La cama seguía siendo la misma: grande, con las sábanas suaves que él había elegido años atrás para que ella durmiera como en una nube. La manta tejida por su madre aún reposaba a los pies, y las almohadas mantenían esa hendidura familiar de tantas noches compartidas. Todo era igual… menos ellos.
Él yacía en un lado, mirando el techo, escuchando el silencio pesado que se colaba entre los latidos de su corazón. Ella estaba al otro extremo, de espaldas, con el cuerpo encogido como si quisiera reducirse a un punto imperceptible. No había roce de pies bajo las sábanas, ni manos que buscaran manos en la oscuridad. El calor del otro parecía un continente lejano, inalcanzable aunque apenas estuviera a un metro.
A veces, él se giraba con la intención de abrazarla. Sentía el impulso recorrerle el brazo, pero algo lo detenía: el miedo a su reacción, a ese gesto tenso que ella hacía cuando ya no quería contacto. No era rechazo físico, era algo más profundo. Una muralla invisible que había crecido sin que él pudiera señalar el momento exacto en que comenzó.

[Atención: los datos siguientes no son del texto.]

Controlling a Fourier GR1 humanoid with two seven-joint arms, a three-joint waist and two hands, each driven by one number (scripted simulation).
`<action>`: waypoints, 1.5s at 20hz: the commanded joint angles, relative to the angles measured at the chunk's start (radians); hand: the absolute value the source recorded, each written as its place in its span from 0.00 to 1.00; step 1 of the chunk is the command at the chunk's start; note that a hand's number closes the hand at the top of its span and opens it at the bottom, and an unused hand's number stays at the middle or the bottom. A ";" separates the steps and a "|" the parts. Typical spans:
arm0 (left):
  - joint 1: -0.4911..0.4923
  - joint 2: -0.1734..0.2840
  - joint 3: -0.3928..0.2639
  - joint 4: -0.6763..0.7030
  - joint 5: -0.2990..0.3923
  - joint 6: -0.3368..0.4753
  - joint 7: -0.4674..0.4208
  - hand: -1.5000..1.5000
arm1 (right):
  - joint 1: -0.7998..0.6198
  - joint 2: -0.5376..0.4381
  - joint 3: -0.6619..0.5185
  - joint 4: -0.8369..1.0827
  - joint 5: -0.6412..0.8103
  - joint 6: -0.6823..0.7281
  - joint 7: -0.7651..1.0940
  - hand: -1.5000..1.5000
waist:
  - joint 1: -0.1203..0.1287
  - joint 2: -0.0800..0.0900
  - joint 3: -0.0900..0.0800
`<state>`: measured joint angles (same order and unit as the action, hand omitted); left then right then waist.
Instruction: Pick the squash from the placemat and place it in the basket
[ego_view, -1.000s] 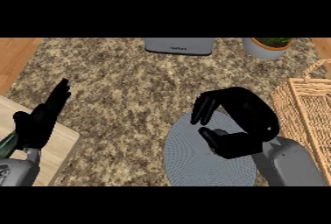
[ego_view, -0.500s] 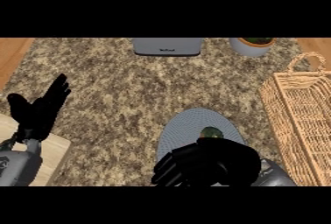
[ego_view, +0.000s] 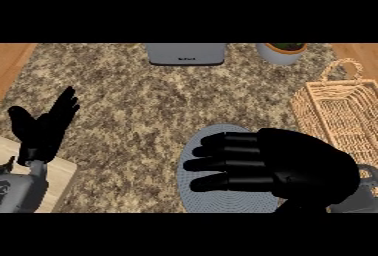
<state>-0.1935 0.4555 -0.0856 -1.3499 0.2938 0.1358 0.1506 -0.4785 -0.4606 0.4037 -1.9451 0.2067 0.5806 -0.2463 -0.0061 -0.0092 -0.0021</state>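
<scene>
The right robot hand (ego_view: 295, 167) lies over the round grey placemat (ego_view: 193, 187), fingers extended and apart, pointing toward the view's left. The squash is not visible — presumably hidden beneath this hand; contact cannot be confirmed. The left robot hand (ego_view: 46, 127) rests open at the left edge, fingers up. The wicker basket (ego_view: 336, 112) stands just right of the placemat on the speckled surface (ego_view: 140, 110).

Step in hand: grasp. Curl the fingers fully around the squash before lifting — then raise it above the basket rim.
</scene>
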 joint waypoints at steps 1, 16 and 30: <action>-0.010 0.013 0.013 -0.018 0.002 0.000 0.016 0.50 | -0.112 -0.076 -0.085 -0.034 0.108 -0.003 0.167 0.00 | -0.002 -0.002 0.000; -0.063 -0.030 0.023 0.023 -0.036 -0.016 0.040 0.50 | -0.394 -0.277 -0.256 0.314 -0.164 0.542 0.096 0.00 | 0.008 0.012 0.002; -0.004 -0.022 0.061 -0.015 -0.047 -0.060 0.011 0.50 | -0.094 -0.242 -0.142 0.420 0.097 0.218 -0.314 0.00 | 0.027 0.015 0.004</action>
<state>-0.2273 0.4262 -0.0329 -1.3489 0.2531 0.0886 0.1745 -0.6303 -0.7287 0.2070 -1.5753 0.2080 0.8084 -0.3713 0.0134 0.0071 0.0016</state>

Recordaba las noches antiguas, cuando el insomnio de ella se calmaba al enredarse en su pecho, cuando su respiración pausada marcaba el ritmo del descanso de ambos. Ahora, su respiración era un recordatorio de distancia: acompasada, pero ajena.
Habían llegado a un punto en el que compartir la cama ya no era un acto de intimidad, sino una costumbre mecánica. Él sabía que si esa cama hablara, contaría historias de amor, risas y pasión… pero ahora solo susurraría la rutina de dos desconocidos que aún se llaman esposos.
A veces, de madrugada, él extendía la mano para tocarla suavemente, buscando una chispa, un puente. Pero en cuanto sus dedos rozaban su piel, ella se movía apenas, acomodándose para alejarse unos centímetros más. No había palabras, no había explicaciones. Solo el lenguaje mudo del cuerpo que, sin decir nada, lo decía todo.
Él comenzó a preguntarse si era peor dormir solo o dormir acompañado de un amor que ya no lo miraba. En el silencio de esas madrugadas, comprendía que la cama, esa que un día fue un refugio, ahora era el escenario más cruel: el lugar donde cada noche comprobaban que el amor podía ausentarse incluso sin mudarse.